Big skills 'mess' will take a year to sort out

November 29, 2002

It could take a year for further education colleges to breathe new life into a skills training system described as a "mess" by trade and industry secretary Patricia Hewitt, college heads warned this week.

That is the soonest the £1.2 billion funding boost for further education, announced by the government last week, can feed through and begin to increase lecturers' salaries sufficiently to attract trainers from industry, they said.

Ms Hewitt told a panel debate at the Confederation of British Industry's annual conference that workplace training and vocational learning "has been a mess for years" and admitted it had not been the government's priority in its first term.

Ms Hewitt recently agreed with education secretary Charles Clarke to focus the government's vocational learning effort on training plumbers, electricians and bricklayers, where serious skills shortages are developing.

College leaders said there had been big increases in demand for further education courses in these areas. Some institutions have reported a 40 per cent rise in applications in the past year.

But many had been frustrated by a staff recruitment and retention crisis caused by low levels of funding that had left them unable to train as many students as they would have liked.

Colleges were no longer able to offer attractive conditions of service to people from industry to compensate for relatively low wages, said Frank Horan, head of technology at the College of North West London, a centre of vocational excellence.

He said: "Colleges are the only place where you can get training to the level that industry requires. But as things stand, the skills shortages mean people in these trades can earn between £10,000 and £15,000 a year more than they could teaching in a college. Not only that, but colleges no longer offer longer holidays or a shorter working week."

A spokesman for the Learning and Skills Council said action was already under way to tackle the skills shortages, with 14,000 young people recruited through Modern Apprenticeship schemes, £8.5 million invested in training and retraining for adults and more centres of vocational excellence being set up.

* Scotland's pioneering credit-transfer system is set to underpin moves to improve further education lecturers' teaching skills, writes Olga Wojtas.

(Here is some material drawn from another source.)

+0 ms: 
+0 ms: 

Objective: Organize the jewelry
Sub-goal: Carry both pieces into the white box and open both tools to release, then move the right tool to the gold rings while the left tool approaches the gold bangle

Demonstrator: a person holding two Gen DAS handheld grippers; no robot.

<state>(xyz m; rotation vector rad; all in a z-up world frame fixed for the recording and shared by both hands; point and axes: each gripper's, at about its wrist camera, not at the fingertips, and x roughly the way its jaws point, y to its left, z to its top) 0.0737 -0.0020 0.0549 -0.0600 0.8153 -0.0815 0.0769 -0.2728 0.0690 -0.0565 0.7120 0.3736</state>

Iain Gray, minister for enterprise, transport and lifelong learning, has authorised a review of national guidelines for lecturers' qualifications.

Speaking at the Lecturer's Journey of Professionalism conference in Glasgow, Mr Gray said the Scottish Further Education Funding Council had this year put £2.75 million into colleges to release staff for training.

The council wants 90 per cent of full-time and 55 per cent of part-time lecturers to have a teaching qualification or its equivalent.